### What the task asks
Set out the listing word for word. End with the line that contains "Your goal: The".

### Data excerpt
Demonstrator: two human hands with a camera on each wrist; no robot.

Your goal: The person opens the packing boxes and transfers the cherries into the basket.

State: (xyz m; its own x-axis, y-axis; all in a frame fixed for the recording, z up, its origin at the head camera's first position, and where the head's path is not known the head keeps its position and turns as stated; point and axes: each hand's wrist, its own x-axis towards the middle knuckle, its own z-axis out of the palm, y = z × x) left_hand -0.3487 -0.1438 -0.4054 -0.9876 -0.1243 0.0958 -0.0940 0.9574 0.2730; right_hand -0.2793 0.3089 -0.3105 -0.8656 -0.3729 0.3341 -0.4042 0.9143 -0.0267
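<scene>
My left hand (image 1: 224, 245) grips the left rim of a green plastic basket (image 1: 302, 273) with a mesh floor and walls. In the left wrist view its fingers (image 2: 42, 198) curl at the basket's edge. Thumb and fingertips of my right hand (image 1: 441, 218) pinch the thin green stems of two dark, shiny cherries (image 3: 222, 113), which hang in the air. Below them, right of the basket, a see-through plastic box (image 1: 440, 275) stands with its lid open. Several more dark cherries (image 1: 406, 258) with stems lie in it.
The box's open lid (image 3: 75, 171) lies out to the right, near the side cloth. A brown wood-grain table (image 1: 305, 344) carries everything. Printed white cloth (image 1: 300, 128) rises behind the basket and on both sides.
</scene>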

### Completed task
Demonstrator: two human hands with a camera on each wrist; no robot.

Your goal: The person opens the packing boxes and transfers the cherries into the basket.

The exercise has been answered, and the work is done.